Poking my Head out from the Cave Again

July 24, 2025 will be the sixth anniversary of my Metastatic Breast Cancer diagnosis. July 10, 2019 was the day I found the lump. The days in between that and the horrible diagnosis are etched in my memory. July is a difficult month for me. I have not felt like blogging for a long time. This is what my body has been through so far:

Treatments: 102

Gamma Knife Procedure: 3

Brain Radiation SRS: 5 rounds

Adrenal Gland Radiation: 5 rounds

Shoulder Radiation: 1 round

Spine Surgery: 1

LITT to remove a brain tumor: 1

Brain MRIs: 17

Whole Body Bone Scans: 14

Chest/Ab/Pelvic CT Scans: 19

Echocardiograms: 9

Heart MRIs: 9

Breast MRI: 1

Complete Spinal MRI: 1

Thoracentesis to drain fluid from my lung: 2

Hospitalizations: three

This was a photo from treatment 102. Next Tuesday, July 22, will be #103. It has been a whole year since I had a new brain tumor – a record for me. Along with my infusions every 3 weeks, I take 2 oral chemo pills morning and night. They are not kind to my digestive system, but they are manageable, especially since it seems to be working. I am an ambassador for #LightUpMBC again. We raise money for Metavivor for metastatic breast cancer research. This is even more important now that the controlling political party has slashed billions from cancer research through the NIH with the support of every voter who helped to elect them. My fundraising page can be found here:

https://donate.metavivor.org/fundraiser/555408

I am grateful for those of you who have reached out to me while my blog was on hiatus. It means a lot to me. The painted rocks seen in photo at the top of this blog were a special gift from 3 people who know just how to add smiles to my day. Some of you even keep up with my treatment days (still every 3 weeks and still on Tuesdays).
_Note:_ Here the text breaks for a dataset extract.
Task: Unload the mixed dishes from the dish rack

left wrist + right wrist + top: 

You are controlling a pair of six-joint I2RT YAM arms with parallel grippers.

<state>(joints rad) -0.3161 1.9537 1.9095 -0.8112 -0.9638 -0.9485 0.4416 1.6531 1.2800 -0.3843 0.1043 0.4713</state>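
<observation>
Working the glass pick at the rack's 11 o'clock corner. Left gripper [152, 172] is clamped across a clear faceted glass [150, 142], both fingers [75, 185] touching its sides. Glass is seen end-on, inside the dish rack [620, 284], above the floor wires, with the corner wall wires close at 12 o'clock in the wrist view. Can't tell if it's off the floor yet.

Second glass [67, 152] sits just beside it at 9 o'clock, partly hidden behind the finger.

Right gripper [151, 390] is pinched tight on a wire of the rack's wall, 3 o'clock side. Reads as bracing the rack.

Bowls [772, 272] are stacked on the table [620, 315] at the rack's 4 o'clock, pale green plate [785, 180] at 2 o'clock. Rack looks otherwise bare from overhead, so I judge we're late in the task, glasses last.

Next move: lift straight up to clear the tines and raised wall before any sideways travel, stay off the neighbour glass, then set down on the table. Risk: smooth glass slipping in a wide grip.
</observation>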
A little text or email to let me know you are thinking of me really brightens up those days. I am really tired of dealing with Stage IV cancer every day. Grief over that and missing my mom seep into all aspects of my life. Most days I still have the urge to pick up the phone and call Mom, to share something exciting or something that scares me. I carry her with me in my heart always. I appreciate any shares of this site, as I am still taking a huge step back from social media. You can also sign up to receive new blog posts via email.

I leave you with my new mantra: You don’t have to like it or want it or approve of it. Simply allow it to be there – because it already is.